| WHAT IS NEEDED |
Your job with the data below: print everything from the line that holds "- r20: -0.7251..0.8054" down to the line that holds "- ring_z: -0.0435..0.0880", ends included, exactly, and nothing else.
+===+
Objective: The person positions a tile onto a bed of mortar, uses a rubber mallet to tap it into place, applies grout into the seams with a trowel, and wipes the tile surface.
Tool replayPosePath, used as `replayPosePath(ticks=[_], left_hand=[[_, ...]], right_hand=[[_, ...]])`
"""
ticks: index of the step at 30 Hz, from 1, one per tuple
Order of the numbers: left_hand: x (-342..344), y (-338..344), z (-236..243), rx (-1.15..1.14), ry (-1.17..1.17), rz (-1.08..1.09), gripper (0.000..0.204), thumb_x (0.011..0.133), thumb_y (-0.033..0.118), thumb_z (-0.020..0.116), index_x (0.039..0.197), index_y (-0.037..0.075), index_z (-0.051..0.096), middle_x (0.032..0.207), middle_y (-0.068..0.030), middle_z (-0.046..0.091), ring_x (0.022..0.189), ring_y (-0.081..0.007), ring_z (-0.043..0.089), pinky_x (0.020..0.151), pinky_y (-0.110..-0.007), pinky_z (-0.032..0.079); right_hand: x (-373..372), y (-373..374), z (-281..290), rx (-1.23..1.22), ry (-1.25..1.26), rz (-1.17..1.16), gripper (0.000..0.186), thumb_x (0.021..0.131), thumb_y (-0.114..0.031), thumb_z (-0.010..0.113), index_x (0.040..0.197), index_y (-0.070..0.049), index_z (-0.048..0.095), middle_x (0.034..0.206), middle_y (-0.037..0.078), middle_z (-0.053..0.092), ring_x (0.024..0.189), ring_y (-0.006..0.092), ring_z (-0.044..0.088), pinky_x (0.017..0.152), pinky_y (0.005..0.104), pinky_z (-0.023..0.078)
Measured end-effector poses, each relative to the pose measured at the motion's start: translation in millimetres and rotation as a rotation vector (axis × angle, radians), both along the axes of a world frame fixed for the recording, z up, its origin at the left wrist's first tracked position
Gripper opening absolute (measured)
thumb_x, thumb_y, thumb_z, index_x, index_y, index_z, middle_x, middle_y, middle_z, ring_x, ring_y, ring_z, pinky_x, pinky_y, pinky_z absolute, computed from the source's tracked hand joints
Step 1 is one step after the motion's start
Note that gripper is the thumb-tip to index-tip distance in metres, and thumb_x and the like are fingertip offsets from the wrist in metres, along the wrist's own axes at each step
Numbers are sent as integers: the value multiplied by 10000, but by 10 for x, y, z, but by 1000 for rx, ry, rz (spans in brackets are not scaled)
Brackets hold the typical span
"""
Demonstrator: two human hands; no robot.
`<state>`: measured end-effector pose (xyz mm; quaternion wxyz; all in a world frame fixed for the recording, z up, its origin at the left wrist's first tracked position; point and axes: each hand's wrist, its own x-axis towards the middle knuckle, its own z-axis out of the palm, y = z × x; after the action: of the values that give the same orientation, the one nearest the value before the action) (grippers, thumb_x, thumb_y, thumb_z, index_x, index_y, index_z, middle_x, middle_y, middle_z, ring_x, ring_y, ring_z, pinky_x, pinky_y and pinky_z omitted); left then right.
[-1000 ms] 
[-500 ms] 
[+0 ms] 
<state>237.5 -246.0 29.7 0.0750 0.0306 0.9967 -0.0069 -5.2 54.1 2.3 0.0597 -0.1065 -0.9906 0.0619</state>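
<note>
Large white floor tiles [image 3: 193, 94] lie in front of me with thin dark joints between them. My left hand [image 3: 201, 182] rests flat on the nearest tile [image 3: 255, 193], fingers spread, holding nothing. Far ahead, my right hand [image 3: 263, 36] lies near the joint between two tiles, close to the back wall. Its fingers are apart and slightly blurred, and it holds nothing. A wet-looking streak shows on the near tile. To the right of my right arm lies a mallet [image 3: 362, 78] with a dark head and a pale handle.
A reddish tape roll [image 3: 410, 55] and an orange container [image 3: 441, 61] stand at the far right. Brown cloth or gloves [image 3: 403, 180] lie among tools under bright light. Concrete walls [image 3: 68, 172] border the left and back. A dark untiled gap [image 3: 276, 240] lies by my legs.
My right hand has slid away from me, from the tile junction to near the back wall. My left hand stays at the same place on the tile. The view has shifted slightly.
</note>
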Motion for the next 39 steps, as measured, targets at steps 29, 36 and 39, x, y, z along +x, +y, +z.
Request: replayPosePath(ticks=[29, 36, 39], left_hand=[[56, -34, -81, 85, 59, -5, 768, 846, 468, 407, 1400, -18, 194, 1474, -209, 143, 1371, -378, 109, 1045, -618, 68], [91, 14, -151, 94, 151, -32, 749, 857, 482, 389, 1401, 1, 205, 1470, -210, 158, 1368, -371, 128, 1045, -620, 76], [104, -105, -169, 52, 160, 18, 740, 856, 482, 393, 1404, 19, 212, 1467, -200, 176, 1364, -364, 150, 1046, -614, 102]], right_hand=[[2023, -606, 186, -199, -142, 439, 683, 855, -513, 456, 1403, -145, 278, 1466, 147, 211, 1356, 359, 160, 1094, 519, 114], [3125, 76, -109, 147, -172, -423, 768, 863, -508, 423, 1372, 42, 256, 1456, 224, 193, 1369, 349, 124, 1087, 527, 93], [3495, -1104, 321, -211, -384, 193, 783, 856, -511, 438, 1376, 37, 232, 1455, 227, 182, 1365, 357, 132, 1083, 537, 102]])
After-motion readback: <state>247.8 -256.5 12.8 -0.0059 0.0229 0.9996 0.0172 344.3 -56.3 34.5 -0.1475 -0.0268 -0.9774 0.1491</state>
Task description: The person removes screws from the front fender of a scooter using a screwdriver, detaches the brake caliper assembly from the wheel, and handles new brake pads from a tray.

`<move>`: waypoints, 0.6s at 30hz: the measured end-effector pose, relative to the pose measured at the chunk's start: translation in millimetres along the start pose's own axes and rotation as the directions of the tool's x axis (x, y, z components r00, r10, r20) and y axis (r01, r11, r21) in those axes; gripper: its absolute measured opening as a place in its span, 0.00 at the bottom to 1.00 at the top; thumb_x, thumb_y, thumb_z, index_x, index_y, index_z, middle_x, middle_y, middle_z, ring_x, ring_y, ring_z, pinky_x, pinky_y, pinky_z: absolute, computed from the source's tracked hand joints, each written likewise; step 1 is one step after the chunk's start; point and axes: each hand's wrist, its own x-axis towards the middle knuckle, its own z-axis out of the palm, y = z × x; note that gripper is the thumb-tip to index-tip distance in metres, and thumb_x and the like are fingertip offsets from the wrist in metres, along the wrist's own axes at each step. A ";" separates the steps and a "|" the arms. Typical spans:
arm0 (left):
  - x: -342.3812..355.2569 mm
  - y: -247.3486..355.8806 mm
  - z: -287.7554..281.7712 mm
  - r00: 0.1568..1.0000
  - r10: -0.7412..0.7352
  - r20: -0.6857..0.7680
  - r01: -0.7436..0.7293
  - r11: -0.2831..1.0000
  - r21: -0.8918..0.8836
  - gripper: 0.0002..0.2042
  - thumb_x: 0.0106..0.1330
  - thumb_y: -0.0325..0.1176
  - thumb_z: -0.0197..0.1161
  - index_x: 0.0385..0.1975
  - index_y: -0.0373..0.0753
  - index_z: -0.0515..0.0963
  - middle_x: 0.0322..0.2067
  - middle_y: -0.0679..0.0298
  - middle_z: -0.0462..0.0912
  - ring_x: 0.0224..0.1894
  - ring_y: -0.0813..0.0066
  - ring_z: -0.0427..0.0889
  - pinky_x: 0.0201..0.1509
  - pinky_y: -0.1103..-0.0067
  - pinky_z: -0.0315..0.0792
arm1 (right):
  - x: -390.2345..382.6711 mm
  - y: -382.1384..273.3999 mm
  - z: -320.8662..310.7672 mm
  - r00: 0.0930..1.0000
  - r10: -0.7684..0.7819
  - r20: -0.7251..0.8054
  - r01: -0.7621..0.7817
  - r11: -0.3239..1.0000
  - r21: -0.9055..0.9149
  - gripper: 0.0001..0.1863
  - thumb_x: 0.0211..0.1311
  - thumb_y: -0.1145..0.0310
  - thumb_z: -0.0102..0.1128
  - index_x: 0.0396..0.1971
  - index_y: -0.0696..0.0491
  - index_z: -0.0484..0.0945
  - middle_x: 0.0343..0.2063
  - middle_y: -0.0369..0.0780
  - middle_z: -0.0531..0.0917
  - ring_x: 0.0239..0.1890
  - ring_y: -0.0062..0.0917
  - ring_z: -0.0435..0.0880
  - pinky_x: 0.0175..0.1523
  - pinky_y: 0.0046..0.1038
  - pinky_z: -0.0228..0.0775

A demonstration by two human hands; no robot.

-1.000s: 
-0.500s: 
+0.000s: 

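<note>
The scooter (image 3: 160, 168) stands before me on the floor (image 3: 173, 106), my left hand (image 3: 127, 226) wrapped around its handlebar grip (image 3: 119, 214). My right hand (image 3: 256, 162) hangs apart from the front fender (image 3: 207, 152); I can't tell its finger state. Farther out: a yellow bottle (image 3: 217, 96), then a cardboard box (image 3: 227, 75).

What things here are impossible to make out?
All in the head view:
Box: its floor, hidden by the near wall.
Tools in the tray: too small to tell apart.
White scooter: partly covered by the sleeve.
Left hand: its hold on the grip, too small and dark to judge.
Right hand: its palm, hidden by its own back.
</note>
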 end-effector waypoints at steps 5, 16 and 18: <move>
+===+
| TASK RESPONSE |
  - r20: -0.7251..0.8054
  - r01: -0.7621..0.7817
  - r11: -0.3239..1.0000
  - r21: -0.9055..0.9149
  - gripper: 0.0001..0.1863
  - thumb_x: 0.0211..0.1311
  - thumb_y: -0.1145..0.0310
  - thumb_z: -0.0102..0.1128
  - index_x: 0.0396..0.1971
  - index_y: -0.0696..0.0491
  - index_z: -0.0484..0.0945
  - middle_x: 0.0343..0.2063
  - middle_y: -0.0369..0.0780
  - middle_z: -0.0531..0.0917
  - ring_x: 0.0239..0.1890
  - ring_y: -0.0062..0.0917
  - ring_z: -0.0435..0.0880

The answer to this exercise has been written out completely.